The $200,000 Family Legacy Gift to the hospital that was included in Sam’s Will was not paid after his death, since the condition attached to that gift (that it should only be made if Cheryl was not alive) was not met. 

Cheryl passed away seven years after Sam, and the Personal Gifts in her Will were paid shortly after. Between Sam’s estate and Cheryl’s estate, the church received a total of $20,000 in legacy gifts, and the pet rescue received $10,000.

Since Sam was not alive when Cheryl died, the condition attached to the $200,000 Family Legacy Gift in her Will was met. The family sold Sam and Cheryl’s family home to fund the legacy gift to the hospital out of Cheryl’s estate, which is what they intended. Sam and Cheryl’s children inherited the remainder of Cheryl’s estate. 

Trade-offs of Personal Gifts and Family Legacy Gifts

Sam and Cheryl were able to use Family Legacy Gifts in their Wills to make a significant donation to the hospital in a way that did not affect Cheryl’s finances or living situation after Sam passed away.

To ensure the Family Legacy Gift was made, it had to be included in both Sam’s Will and Cheryl’s Will and remain in both Wills when each person passed away. If Cheryl decided to remove the gift to the hospital after Sam died, then that gift would not have been made after Cheryl passed away. However, Sam knew that he and Cheryl wanted to benefit the hospital with their legacy gift, and was confident that Cheryl would keep the gift in her Will, even if she updated it after he died.
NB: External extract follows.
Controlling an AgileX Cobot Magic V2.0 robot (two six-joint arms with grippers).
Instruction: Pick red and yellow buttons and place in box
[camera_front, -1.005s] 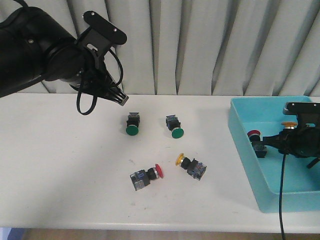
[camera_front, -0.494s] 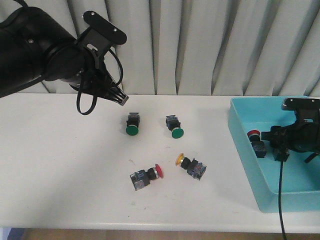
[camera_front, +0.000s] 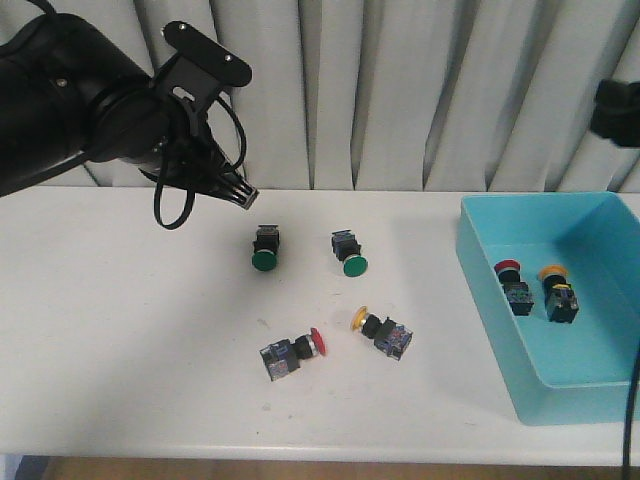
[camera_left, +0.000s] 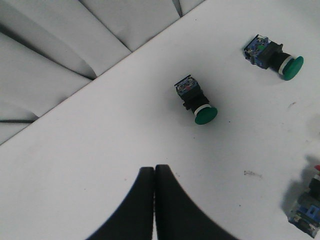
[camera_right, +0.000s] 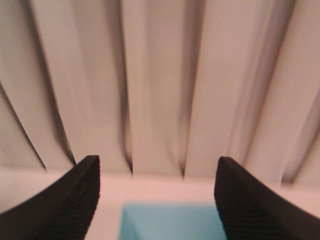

If someone is concerned that a surviving spouse/partner might remove the Family Legacy Gift from their Will in the future, then they may choose to leave the gift as a Personal Gift instead.

A Personal Gift does not depend on what someone else includes (or does not include) in their Will. If someone includes a Personal Gift in their Will, their executor will be obligated to fulfill that gift from the assets of the estate. While a Personal Gift gives greater assurance that it will be paid, the funds that are used to fulfill a Personal Gift will not be available to the surviving spouse/partner.